Comiendo más de lo que necesito y terminando cada empacho con una mistela, anisado brebaje preparado por mi madre con receta de mi abuela, pizpireta y dicharachera capataz recordada en cada fecha especial, voy concluyendo que la navidad no es más que eso: agasajar a los pequeños, consentidos y ruidosos motivos de reunión, y brindar por cada bastonazo extra de nuestros mayores, germen de lo que fuimos, somos y seremos. Porque en cualquier familia, sin niños ni abuelos, la sangre se olvida, la conversación se descose, se pierde la jerárquica tradición de verse y se termina rehuyendo de las mesas de 30 personas para afrontar un nuevo y parcelado camino con los más íntimos.
Este miércoles escribo al lado de mis amigos, de mi familia, antes de perderme entre copas de vino en una tarde disoluta de incierto final. Lo hago desde la terraza del piso de mis viejos en el casco antiguo del pueblo que me forjó, cúpula y balcón de historias de piratas, moros y cristianos, azul y blanca travesía.

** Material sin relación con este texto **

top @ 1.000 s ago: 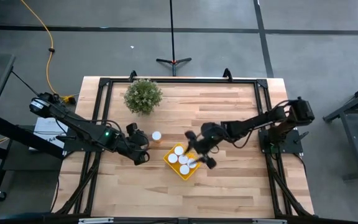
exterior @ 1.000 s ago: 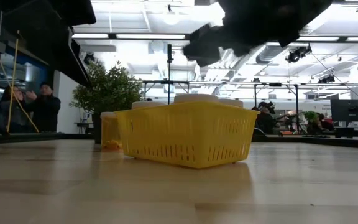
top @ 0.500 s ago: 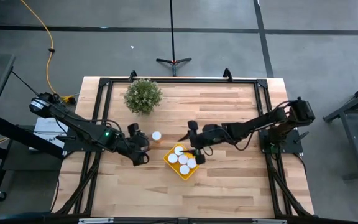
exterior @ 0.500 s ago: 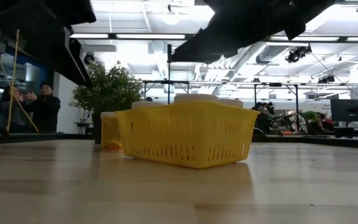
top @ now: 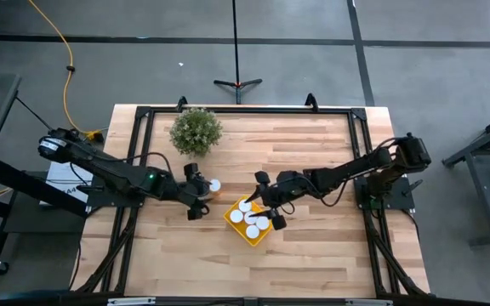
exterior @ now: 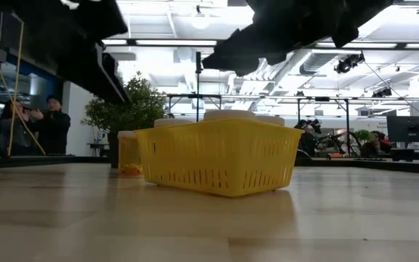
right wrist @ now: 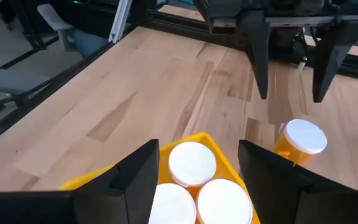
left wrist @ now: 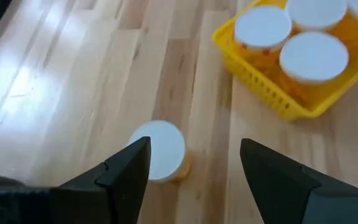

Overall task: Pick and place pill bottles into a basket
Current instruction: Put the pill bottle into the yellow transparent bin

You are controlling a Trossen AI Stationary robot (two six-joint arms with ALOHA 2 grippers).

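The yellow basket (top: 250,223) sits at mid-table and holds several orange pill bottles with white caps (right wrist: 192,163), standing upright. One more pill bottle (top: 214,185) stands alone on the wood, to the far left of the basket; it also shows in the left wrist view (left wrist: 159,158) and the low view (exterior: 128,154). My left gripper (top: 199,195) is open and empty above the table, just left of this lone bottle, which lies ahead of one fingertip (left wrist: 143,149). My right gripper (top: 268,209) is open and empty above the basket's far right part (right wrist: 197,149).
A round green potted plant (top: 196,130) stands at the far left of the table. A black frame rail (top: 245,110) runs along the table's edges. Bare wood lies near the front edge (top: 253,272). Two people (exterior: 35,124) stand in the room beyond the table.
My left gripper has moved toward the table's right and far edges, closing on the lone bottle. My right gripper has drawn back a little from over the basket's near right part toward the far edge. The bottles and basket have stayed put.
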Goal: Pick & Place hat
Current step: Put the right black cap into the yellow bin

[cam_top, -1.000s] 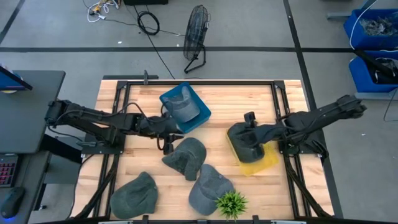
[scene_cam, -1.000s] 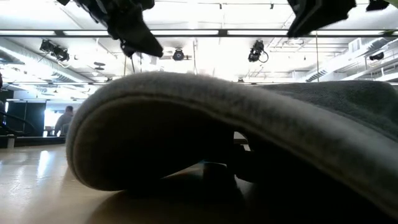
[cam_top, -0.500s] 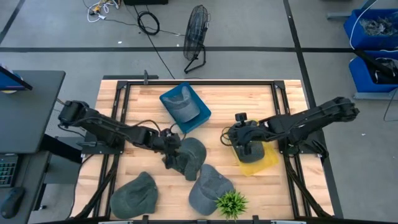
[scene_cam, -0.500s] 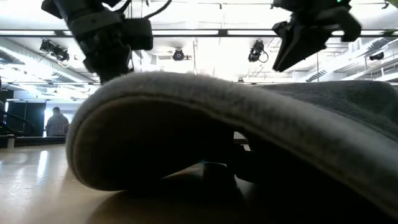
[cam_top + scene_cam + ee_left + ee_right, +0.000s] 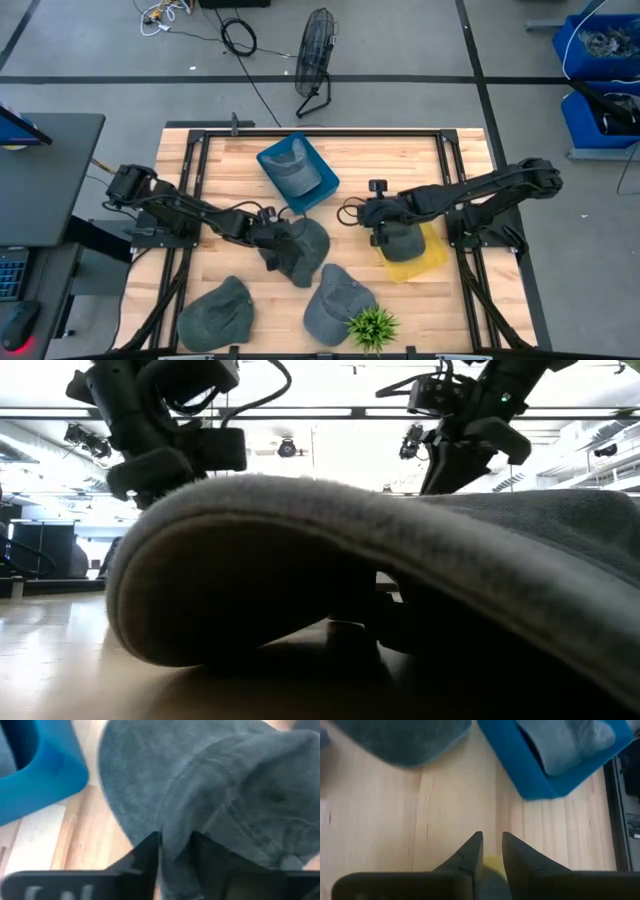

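A grey hat [image 5: 303, 250] lies crown up on the middle of the wooden table, and my left gripper [image 5: 272, 244] is down on its left side, shut on its cloth [image 5: 176, 855]. My right gripper [image 5: 375, 213] hovers at the left edge of the yellow bin [image 5: 422, 262], fingers shut on nothing [image 5: 491, 851]. That bin holds another grey hat [image 5: 402, 240]. The low view is filled by the brim of a hat [image 5: 350, 580] lying close to the camera. My left gripper pinches a raised fold of the hat's crown [image 5: 175, 837] between its two fingers, on the side nearest the table's left edge. The fingers come down slanting from the left. The hat rests on the table.
A blue bin [image 5: 325, 186] with a grey hat [image 5: 292, 170] in it stands at the far middle. Two more grey hats [image 5: 215, 312] [image 5: 338, 303] and a small green plant [image 5: 372, 328] lie along the near edge. Bare wood shows between the blue and yellow bins.
My left gripper has moved from beside the blue bin toward the near edge and down onto the middle hat. My right gripper has moved from above the hat in the yellow bin toward the table's left, to the bin's left edge.
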### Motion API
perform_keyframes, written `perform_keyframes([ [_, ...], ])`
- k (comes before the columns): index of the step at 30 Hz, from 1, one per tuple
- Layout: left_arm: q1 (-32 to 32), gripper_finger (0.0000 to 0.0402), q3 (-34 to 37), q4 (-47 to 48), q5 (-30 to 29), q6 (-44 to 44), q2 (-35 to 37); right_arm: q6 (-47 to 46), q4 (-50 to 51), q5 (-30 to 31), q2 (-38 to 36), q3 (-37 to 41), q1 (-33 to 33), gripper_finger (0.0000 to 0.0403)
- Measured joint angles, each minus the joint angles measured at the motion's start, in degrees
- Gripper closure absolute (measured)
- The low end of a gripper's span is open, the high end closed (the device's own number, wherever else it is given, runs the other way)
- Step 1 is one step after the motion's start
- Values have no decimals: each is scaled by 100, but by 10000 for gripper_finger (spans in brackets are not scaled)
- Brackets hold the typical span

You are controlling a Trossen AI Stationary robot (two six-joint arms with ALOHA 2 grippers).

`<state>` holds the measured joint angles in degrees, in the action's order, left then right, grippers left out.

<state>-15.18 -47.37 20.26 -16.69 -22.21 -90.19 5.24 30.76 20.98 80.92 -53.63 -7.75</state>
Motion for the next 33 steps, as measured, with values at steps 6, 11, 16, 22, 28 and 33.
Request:
perform_keyframes([
  [6,-4,388,-81,-4,146,224,255,364,8,5,-256,-2,157,328],
  [11,-9,388,-825,711,145,1365,639,1179,51,308,-968,-4,261,328],
  [16,249,390,-1973,1812,24,3485,735,2697,-109,15,-1778,-15,273,328],
  [22,1135,387,-2467,1701,674,4748,615,2668,-34,-1777,-2139,-20,266,328],
  [28,1972,387,-2461,1155,1326,5716,255,2583,-136,-2193,-1880,-17,265,322],
  [33,2190,386,-2459,409,1674,6207,-121,2680,-319,-2065,-1459,-15,269,297],
])
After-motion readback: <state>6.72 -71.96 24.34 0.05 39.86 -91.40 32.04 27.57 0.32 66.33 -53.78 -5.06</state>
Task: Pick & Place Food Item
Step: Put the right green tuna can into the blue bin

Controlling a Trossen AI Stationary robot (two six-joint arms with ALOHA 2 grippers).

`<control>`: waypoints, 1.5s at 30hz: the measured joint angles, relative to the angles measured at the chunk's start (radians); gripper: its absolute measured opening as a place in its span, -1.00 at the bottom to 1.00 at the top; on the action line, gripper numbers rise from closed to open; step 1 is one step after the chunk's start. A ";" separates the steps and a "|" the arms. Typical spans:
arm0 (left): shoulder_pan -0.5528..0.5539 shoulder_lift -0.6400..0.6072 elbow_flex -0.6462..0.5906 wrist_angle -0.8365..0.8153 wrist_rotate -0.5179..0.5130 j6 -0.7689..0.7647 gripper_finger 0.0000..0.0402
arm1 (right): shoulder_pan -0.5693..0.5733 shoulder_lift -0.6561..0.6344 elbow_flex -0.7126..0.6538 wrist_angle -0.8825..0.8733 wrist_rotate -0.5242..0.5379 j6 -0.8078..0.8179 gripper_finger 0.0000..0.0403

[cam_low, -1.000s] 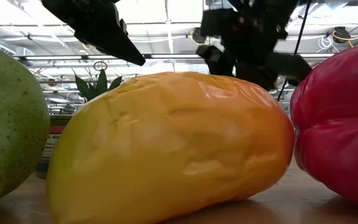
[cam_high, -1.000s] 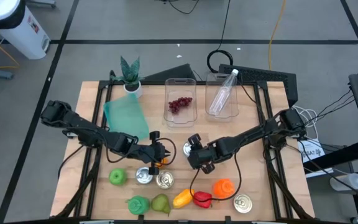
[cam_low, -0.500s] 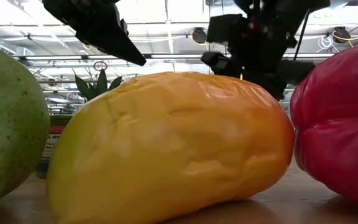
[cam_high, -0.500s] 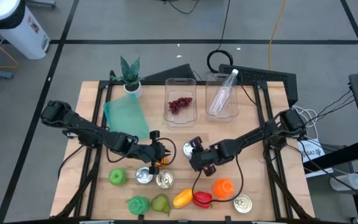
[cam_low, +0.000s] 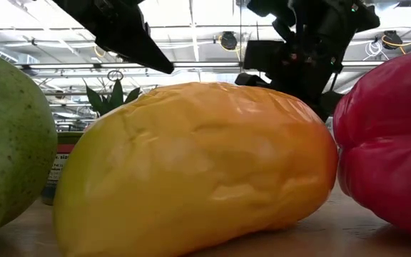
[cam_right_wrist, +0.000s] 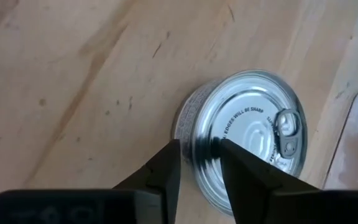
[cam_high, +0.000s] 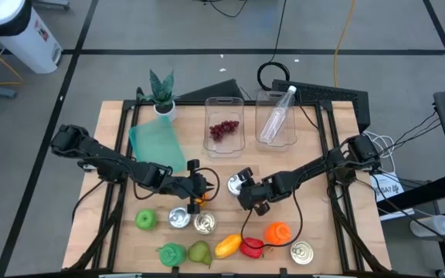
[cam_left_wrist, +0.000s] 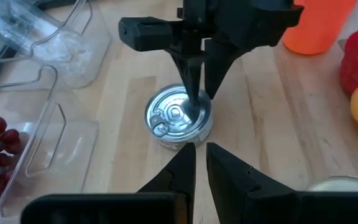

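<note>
The right gripper (cam_right_wrist: 197, 171) is reaching down over a small silver tin can (cam_right_wrist: 247, 140) at the middle of the wooden table (cam_high: 315, 193), its two dark fingers (cam_right_wrist: 160, 171) standing a narrow gap apart and straddling the can's near rim, one finger outside the wall and the other over the lid. Whether they are pinching the rim I cannot tell. The can is sitting upright on the boards, pull tab showing, just in front of the clear tub of grapes (cam_high: 224, 130). In the high view the right arm is stretching in from the table's right edge, bent low, with its wrist tipped down at the can (cam_high: 235, 183).

The left gripper (cam_left_wrist: 199, 163) is clenched with nothing between its fingers, pointing toward the same can (cam_left_wrist: 178, 116) from the opposite side and stopping just short of it. The left arm is lying low across the table from the left edge.

Along the front edge, a yellow mango (cam_low: 198, 168) is lying between a green fruit (cam_low: 9, 139) and a red pepper (cam_low: 387, 146).
</note>
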 joint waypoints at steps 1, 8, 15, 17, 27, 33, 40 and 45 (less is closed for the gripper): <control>0.003 0.000 0.000 0.000 0.000 -0.003 -0.75 | -0.005 -0.001 -0.003 0.000 -0.002 0.005 -0.53; 0.014 0.000 0.000 0.017 0.000 -0.010 -0.75 | -0.028 -0.001 -0.007 -0.005 -0.003 0.014 -0.78; 0.014 0.000 0.000 0.023 0.001 0.051 -0.75 | -0.078 -0.001 -0.007 0.000 -0.008 0.098 -0.98; 0.014 0.000 0.000 0.022 0.000 0.080 -0.75 | -0.091 -0.001 -0.007 0.003 -0.030 0.101 -0.99; 0.034 0.136 0.000 0.129 0.001 0.195 -0.72 | -0.114 -0.009 0.013 0.013 -0.136 0.127 -1.00; 0.034 0.261 0.000 0.289 -0.002 0.361 -0.33 | -0.113 -0.008 0.047 -0.022 -0.146 0.136 -1.00; 0.038 0.294 0.001 0.343 -0.050 0.400 0.24 | -0.113 -0.008 0.059 -0.016 -0.138 0.143 -1.00; 0.044 0.293 0.001 0.347 -0.095 0.389 0.55 | -0.131 -0.010 0.059 -0.009 -0.135 0.161 -1.00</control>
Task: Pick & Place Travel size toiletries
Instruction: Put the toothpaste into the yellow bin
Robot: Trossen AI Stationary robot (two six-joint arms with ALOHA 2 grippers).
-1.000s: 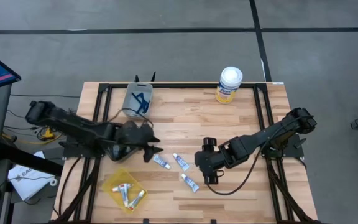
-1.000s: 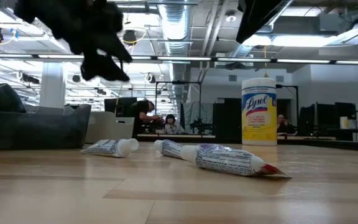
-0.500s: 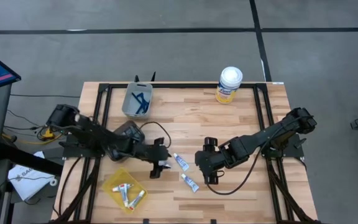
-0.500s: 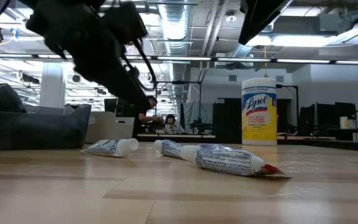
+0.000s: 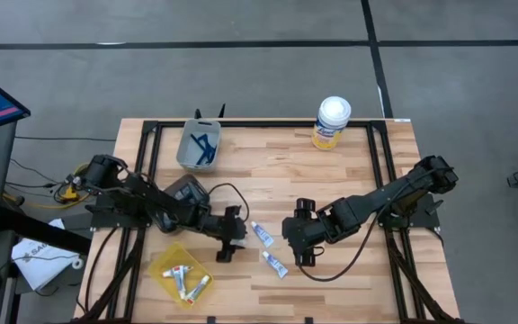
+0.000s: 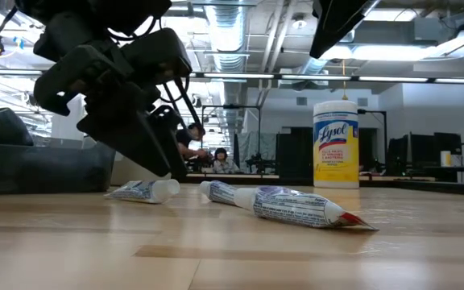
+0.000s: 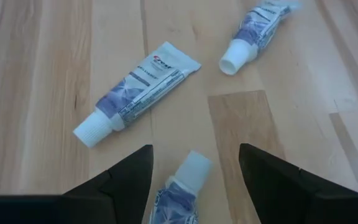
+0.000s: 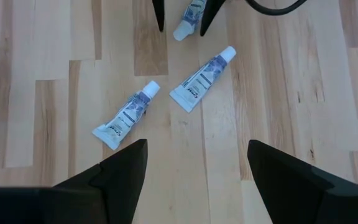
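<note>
Pale wooden planks are making up the bench [image 5: 268, 153], which is sitting on a black frame over grey floor. Three small white toothpaste tubes are lying near its centre. The left hand [image 5: 229, 238] is reaching down from the 9 o'clock side, its fingers [image 7: 127, 179] spread apart on either side of the first tube [image 7: 180, 188], whose white cap is showing between them. In the low view that hand [image 6: 147, 133] is hanging just above the wood, close to a tube [image 6: 143, 190] lying there. The second tube [image 5: 262, 234] is lying just toward 3 o'clock of the left hand, and the third tube [image 5: 275, 263] is lying toward 5 o'clock of it, apart from the others.

The right hand [image 5: 299, 243] is hovering toward 3 o'clock of the tubes, its fingers [image 8: 118, 171] held wide apart and gripping nothing.

At 7 o'clock a yellow tray [image 5: 163, 264] is holding more small tubes [image 5: 185, 282]. At 11 o'clock a grey bin [image 5: 187, 149] is holding blue razors [image 5: 203, 144]. At 1 o'clock a white-lidded yellow canister [image 5: 332, 121] is standing upright.
</note>
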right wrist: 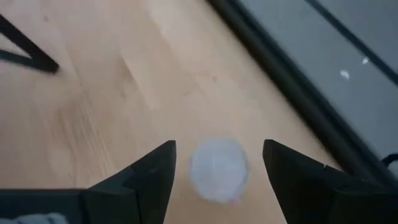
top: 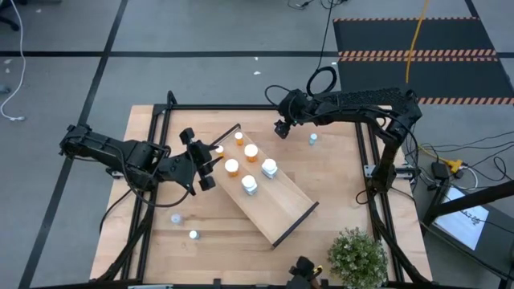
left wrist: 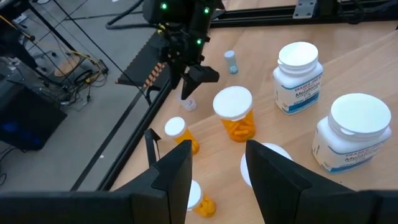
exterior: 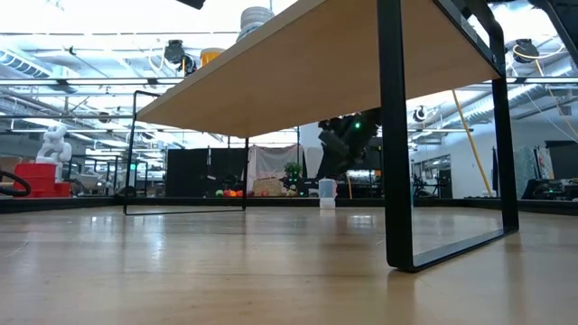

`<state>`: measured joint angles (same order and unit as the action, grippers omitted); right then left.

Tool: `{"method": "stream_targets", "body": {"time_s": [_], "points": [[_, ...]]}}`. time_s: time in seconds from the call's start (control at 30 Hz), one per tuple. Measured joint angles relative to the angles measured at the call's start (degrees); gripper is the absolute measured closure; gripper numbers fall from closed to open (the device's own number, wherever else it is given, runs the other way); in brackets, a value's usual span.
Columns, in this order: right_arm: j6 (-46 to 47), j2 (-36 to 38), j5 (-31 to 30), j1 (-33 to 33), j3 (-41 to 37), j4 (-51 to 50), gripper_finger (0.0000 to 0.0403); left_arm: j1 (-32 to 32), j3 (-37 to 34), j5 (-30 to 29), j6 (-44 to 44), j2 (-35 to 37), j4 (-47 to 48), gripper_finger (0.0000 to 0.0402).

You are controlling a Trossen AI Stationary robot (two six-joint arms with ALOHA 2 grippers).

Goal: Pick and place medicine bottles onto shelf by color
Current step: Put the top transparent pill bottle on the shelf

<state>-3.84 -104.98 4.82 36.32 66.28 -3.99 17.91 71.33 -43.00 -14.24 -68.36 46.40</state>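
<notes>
Wooden and long, the shelf point(top: 269, 205) lies slanted across the middle of the table point(top: 345, 193). On its upper end stand three orange bottles point(top: 251, 152) and two bigger white-labelled bottles point(top: 269, 168), all with white caps.

A dark arm reaches in from the left. Its left pincer point(top: 210, 160) sits at the shelf's upper end, just beside a small orange bottle point(top: 219, 149). Its fingers point(left wrist: 177, 174) stand partly apart, and nothing is between them.

From the right, the other arm stretches over the back of the table. Its right pincer point(right wrist: 214, 171) hangs above a tiny white-capped bottle point(right wrist: 217, 168). Those fingers stand wide, one on each side of the cap, but they do not touch it.

One little pale bottle point(top: 312, 139) stands alone near the back right. Two more small bottles point(top: 176, 218) stand on the table near the front left, well apart from the shelf. A green plant point(top: 357, 257) sits at the front right corner.
</notes>
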Motion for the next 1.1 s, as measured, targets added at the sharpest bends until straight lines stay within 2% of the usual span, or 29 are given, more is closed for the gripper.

Con los recuerdos de un olivar, vareando y riendo, sinfín de matices.
Normalmente, este artículo, redactado desde la redacción y no desde esta solaz estampa, lleva consigo un recordatorio de los momentos más icónicos de 2024. Este año tecleo desde la memoria, la infancia y cuatro recuerdos inconexos que son mi identidad. Desde un trabalenguas infantil: plou poc, però per a lo poc que plou, plou molt (llueve poco, pero para lo que poco que llueve, llueve mucho), que sirve de síntesis de una devastadora y protagonista DANA; hasta la fruslería argumental y desgañitada de conversaciones de sobremesa -café, orujo y copa- de las que acaban en que todo sigue igual (Sánchez en La Moncloa, Puigdemont en Waterloo, Ayuso en Sol y las cosas del comer impracticables).
Este extraño y escueto repaso será todo el que encontréis en este tradicional recordatorio, cansado de lo general y pensado en lo particular. Acaba un año, las primeras canas pesan y solo queda pedir otro que sea como mínimo igual de prolífico que el anterior. Sigamos envejeciendo de forma irremediable, riendo con los nuestros y queriendo volver a casa. Brindando los viernes, sosteniendo vicios los sábados y abrigándonos en domingo.
Deseos sencillos, pues es en la rutina donde hay que encontrarse. No suelo fijarme metas de cara al año siguiente -ni dejaré de fumar ni ahorraré más, probablemente-; soy de los que ensayo una percusión brindando muchas veces sin motivo aparente. Porque el hecho de hacerlo ya es suficientemente finalista. Así que, como el año pasado, y por no romper las buenas costumbres: brinden, que las copas y su estruendoso repiqueteo despidan el año. Que los reencuentros alivien las despedidas, los amigos precedan a la resaca y las conversaciones permanezcan inacabadas. Que pueda seguir rezándole en voz baja a mi única y rubia religión.
Sigo con mis cortas vacaciones. Nos leemos el día 7, después de reyes. Feliz año para todos. Para ti también.